The problem -
Filter the entries that follow, copying every line in which the word "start" appears.

::: Data section :::

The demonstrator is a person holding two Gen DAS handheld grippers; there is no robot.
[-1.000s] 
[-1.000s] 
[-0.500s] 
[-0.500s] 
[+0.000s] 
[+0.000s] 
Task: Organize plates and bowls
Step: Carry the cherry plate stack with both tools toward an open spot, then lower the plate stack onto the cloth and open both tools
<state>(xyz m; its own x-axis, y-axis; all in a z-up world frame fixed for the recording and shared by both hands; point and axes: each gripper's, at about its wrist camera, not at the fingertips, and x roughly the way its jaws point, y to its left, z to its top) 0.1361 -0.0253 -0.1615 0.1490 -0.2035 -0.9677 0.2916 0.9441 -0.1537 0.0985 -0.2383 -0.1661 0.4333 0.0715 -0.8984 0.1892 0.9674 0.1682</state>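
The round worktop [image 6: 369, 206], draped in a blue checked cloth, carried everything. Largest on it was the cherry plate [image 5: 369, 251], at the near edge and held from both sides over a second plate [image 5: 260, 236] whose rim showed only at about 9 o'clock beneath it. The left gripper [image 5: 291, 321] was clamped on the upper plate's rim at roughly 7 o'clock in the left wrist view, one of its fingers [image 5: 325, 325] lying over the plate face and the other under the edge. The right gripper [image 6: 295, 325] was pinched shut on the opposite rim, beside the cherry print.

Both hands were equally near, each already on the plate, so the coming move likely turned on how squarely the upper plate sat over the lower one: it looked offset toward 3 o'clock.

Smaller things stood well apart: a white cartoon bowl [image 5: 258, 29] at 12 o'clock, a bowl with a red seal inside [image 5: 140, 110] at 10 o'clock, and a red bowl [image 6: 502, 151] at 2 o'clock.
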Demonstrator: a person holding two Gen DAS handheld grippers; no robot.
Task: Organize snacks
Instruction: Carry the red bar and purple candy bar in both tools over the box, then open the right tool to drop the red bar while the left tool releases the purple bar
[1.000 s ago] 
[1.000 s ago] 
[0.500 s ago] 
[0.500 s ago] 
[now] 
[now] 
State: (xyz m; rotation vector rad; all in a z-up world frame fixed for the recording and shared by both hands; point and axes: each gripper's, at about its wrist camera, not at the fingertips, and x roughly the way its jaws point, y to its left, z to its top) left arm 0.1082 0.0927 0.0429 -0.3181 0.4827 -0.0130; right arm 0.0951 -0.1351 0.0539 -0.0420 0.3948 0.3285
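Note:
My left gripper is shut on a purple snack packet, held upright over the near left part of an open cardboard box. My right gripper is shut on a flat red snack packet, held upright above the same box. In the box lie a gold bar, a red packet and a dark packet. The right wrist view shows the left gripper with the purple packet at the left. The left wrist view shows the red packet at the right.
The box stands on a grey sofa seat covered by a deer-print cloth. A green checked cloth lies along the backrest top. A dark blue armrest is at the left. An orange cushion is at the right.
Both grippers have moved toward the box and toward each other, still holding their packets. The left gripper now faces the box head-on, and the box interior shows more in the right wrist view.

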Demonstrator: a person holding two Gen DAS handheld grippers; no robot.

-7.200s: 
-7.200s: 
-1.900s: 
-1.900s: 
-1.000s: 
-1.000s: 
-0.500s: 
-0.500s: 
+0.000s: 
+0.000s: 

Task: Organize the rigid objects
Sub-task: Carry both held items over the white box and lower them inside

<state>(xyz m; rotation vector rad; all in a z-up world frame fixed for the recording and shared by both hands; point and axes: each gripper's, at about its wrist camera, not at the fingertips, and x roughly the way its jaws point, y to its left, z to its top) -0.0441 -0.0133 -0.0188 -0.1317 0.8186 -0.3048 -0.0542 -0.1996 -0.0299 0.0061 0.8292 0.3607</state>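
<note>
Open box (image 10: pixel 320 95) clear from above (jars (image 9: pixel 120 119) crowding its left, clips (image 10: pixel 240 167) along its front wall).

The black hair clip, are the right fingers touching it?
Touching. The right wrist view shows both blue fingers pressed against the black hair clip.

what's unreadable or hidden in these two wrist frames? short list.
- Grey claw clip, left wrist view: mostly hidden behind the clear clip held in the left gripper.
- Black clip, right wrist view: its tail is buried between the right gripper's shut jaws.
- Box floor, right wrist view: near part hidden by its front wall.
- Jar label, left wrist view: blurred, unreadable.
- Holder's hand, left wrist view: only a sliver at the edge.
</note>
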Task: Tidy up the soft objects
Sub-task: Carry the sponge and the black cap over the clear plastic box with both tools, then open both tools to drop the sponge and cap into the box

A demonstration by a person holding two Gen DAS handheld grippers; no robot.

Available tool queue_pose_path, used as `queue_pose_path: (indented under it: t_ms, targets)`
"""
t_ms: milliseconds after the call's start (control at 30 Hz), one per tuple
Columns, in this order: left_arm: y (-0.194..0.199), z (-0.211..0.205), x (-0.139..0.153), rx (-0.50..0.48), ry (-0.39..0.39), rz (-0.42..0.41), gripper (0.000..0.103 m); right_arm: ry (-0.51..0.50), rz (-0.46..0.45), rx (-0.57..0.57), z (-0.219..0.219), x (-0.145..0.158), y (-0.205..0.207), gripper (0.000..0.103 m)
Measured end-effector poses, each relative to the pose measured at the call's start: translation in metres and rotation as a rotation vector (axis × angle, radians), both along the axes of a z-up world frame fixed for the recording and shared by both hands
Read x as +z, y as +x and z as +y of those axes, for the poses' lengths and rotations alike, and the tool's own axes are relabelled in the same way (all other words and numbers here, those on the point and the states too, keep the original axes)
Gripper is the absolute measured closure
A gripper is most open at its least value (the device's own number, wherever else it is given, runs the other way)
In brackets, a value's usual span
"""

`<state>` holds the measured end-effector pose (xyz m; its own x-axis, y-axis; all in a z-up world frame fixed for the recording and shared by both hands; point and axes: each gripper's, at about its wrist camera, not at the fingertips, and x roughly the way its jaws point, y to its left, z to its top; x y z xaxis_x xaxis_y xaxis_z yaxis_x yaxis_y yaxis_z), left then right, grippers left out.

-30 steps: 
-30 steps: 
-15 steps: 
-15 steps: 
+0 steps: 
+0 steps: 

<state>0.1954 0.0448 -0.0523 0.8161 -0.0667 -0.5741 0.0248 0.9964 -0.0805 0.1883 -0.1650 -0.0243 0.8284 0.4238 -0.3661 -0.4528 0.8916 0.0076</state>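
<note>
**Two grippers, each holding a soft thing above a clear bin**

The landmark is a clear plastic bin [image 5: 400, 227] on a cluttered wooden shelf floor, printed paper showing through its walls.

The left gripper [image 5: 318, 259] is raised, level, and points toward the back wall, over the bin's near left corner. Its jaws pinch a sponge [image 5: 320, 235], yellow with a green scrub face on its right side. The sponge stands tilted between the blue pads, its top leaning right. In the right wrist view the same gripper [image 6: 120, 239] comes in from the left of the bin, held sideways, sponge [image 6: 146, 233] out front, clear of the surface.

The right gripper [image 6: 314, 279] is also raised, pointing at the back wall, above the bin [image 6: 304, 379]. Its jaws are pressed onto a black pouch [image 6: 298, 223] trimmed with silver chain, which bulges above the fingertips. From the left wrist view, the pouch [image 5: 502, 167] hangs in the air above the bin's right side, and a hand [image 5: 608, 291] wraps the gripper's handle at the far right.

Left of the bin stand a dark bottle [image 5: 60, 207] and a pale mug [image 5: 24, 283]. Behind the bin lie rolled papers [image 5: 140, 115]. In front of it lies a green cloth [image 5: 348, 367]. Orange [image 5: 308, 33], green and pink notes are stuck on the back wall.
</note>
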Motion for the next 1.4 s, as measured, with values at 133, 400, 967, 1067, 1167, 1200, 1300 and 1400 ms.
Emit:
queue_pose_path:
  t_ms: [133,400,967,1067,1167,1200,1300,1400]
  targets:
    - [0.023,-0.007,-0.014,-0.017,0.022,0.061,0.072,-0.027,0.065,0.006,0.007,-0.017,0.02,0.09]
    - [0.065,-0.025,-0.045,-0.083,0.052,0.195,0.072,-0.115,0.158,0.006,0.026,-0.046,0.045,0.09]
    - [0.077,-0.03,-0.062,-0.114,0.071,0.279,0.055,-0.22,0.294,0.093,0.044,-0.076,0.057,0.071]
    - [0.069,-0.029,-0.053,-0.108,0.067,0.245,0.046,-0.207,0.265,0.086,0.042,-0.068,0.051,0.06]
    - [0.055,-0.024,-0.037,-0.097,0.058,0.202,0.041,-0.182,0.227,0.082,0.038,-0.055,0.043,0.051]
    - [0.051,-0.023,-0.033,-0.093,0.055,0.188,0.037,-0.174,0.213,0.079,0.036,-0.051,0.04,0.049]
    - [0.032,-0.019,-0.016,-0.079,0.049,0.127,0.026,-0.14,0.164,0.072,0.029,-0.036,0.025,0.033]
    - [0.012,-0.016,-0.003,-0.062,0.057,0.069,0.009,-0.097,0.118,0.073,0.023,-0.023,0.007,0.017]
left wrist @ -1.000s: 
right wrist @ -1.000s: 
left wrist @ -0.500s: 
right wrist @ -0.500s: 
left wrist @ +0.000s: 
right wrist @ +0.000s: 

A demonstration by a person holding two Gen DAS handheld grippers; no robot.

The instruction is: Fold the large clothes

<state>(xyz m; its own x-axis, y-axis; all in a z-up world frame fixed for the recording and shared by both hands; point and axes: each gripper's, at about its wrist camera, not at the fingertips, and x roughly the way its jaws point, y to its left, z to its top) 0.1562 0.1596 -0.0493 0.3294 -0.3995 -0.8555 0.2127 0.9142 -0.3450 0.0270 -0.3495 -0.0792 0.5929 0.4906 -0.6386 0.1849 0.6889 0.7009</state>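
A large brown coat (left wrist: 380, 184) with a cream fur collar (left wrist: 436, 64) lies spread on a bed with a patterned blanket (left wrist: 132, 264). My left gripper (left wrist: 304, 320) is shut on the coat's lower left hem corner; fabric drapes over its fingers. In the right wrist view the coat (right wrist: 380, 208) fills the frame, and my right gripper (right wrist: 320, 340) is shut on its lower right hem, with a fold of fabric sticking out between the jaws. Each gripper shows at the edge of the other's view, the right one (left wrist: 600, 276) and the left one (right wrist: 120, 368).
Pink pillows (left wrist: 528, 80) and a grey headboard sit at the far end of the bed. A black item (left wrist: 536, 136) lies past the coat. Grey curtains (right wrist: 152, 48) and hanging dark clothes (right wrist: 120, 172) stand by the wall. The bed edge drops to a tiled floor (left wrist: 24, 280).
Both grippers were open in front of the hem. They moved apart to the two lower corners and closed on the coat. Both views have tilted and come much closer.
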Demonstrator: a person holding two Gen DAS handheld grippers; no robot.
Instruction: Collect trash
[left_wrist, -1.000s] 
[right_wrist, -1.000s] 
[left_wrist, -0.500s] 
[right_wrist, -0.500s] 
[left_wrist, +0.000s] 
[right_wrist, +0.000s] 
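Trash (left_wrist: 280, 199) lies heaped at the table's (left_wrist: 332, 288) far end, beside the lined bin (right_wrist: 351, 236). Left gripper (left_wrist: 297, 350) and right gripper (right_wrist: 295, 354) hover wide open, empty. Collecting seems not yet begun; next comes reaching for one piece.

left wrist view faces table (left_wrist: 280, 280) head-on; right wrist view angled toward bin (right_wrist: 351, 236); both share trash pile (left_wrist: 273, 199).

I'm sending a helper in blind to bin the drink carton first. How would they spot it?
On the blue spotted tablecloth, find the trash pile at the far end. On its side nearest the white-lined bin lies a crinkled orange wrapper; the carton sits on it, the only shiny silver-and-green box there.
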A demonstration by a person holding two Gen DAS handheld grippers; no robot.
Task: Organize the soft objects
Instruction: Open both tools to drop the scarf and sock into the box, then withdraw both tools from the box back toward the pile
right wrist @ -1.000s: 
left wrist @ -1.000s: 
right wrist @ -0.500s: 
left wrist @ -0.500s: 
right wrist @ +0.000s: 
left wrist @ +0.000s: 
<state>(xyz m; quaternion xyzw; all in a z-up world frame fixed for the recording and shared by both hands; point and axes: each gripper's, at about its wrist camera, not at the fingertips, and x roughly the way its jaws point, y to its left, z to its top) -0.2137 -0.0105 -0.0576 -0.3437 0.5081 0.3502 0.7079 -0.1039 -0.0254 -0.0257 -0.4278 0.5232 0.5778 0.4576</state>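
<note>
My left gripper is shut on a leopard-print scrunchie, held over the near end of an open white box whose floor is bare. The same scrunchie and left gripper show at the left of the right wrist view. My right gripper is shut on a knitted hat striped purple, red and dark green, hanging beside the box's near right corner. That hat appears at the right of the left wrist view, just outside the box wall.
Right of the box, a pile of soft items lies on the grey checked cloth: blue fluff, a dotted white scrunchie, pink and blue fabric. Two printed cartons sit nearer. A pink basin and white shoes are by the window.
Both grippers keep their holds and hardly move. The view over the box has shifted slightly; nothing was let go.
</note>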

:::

Answer to the exercise -
t_ms: milliseconds after the call's start (control at 30 Hz), one per tuple
Measured end-effector poses, each relative to the pose measured at the call's start: translation in metres and rotation as a rotation vector (axis × angle, radians), both along the axes of a z-up world frame fixed for the recording and shared by both hands

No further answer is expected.